_WHAT THE EXERCISE ASKS_
Every line of the material must be copied exactly.

_SOURCE DATA_
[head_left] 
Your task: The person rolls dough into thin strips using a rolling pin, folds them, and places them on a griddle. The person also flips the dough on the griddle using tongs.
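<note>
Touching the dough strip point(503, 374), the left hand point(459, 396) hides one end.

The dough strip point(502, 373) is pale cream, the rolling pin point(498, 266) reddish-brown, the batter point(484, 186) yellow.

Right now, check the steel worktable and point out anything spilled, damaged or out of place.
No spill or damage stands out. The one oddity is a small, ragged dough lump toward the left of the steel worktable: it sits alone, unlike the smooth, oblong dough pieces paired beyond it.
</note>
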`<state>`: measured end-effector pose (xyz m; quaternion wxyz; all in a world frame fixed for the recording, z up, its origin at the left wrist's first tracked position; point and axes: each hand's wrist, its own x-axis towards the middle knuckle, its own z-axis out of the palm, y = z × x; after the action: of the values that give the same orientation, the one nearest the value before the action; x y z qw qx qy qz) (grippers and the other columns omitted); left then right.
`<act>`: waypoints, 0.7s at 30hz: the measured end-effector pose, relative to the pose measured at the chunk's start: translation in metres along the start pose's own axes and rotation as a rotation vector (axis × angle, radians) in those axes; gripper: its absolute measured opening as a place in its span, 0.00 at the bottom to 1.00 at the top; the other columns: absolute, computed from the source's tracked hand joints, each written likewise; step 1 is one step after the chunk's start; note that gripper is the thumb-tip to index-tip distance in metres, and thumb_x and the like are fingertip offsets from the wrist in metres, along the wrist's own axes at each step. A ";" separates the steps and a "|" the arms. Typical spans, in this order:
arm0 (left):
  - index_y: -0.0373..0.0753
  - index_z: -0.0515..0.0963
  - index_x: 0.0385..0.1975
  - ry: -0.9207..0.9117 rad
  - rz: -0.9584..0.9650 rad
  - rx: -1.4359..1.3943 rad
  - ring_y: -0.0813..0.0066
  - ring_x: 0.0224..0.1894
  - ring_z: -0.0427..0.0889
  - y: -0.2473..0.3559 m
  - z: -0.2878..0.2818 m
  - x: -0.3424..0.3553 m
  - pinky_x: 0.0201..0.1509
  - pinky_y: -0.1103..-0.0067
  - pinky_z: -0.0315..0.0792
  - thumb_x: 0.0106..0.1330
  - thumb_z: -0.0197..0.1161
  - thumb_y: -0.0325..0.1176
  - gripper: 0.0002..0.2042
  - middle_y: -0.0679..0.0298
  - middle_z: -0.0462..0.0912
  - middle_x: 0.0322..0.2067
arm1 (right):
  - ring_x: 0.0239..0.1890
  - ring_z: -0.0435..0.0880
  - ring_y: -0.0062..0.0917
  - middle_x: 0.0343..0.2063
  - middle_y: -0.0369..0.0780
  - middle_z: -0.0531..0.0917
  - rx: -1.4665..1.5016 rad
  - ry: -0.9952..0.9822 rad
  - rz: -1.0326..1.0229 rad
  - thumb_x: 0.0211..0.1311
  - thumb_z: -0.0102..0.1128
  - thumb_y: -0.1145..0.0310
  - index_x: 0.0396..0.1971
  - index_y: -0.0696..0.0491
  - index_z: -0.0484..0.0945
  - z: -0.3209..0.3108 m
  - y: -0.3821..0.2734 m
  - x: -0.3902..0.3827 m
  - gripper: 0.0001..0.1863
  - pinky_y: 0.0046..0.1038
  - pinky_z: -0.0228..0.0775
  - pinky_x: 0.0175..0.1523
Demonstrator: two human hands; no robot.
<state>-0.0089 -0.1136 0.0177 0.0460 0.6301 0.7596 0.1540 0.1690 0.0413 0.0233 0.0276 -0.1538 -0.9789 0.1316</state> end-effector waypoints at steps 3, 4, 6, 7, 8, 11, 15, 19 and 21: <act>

_ANSWER BOX_
[head_left] 
Your task: The person rolls dough into thin strips using a rolling pin, folds them, and places them on a griddle. The person also flips the dough on the griddle using tongs.
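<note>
Touching the dough strip point(503, 374), the left hand point(459, 396) hides one end.

The dough strip point(502, 373) is pale cream, the rolling pin point(498, 266) reddish-brown, the batter point(484, 186) yellow.

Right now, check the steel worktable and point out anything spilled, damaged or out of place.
No spill or damage stands out. The one oddity is a small, ragged dough lump toward the left of the steel worktable: it sits alone, unlike the smooth, oblong dough pieces paired beyond it.
</note>
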`<state>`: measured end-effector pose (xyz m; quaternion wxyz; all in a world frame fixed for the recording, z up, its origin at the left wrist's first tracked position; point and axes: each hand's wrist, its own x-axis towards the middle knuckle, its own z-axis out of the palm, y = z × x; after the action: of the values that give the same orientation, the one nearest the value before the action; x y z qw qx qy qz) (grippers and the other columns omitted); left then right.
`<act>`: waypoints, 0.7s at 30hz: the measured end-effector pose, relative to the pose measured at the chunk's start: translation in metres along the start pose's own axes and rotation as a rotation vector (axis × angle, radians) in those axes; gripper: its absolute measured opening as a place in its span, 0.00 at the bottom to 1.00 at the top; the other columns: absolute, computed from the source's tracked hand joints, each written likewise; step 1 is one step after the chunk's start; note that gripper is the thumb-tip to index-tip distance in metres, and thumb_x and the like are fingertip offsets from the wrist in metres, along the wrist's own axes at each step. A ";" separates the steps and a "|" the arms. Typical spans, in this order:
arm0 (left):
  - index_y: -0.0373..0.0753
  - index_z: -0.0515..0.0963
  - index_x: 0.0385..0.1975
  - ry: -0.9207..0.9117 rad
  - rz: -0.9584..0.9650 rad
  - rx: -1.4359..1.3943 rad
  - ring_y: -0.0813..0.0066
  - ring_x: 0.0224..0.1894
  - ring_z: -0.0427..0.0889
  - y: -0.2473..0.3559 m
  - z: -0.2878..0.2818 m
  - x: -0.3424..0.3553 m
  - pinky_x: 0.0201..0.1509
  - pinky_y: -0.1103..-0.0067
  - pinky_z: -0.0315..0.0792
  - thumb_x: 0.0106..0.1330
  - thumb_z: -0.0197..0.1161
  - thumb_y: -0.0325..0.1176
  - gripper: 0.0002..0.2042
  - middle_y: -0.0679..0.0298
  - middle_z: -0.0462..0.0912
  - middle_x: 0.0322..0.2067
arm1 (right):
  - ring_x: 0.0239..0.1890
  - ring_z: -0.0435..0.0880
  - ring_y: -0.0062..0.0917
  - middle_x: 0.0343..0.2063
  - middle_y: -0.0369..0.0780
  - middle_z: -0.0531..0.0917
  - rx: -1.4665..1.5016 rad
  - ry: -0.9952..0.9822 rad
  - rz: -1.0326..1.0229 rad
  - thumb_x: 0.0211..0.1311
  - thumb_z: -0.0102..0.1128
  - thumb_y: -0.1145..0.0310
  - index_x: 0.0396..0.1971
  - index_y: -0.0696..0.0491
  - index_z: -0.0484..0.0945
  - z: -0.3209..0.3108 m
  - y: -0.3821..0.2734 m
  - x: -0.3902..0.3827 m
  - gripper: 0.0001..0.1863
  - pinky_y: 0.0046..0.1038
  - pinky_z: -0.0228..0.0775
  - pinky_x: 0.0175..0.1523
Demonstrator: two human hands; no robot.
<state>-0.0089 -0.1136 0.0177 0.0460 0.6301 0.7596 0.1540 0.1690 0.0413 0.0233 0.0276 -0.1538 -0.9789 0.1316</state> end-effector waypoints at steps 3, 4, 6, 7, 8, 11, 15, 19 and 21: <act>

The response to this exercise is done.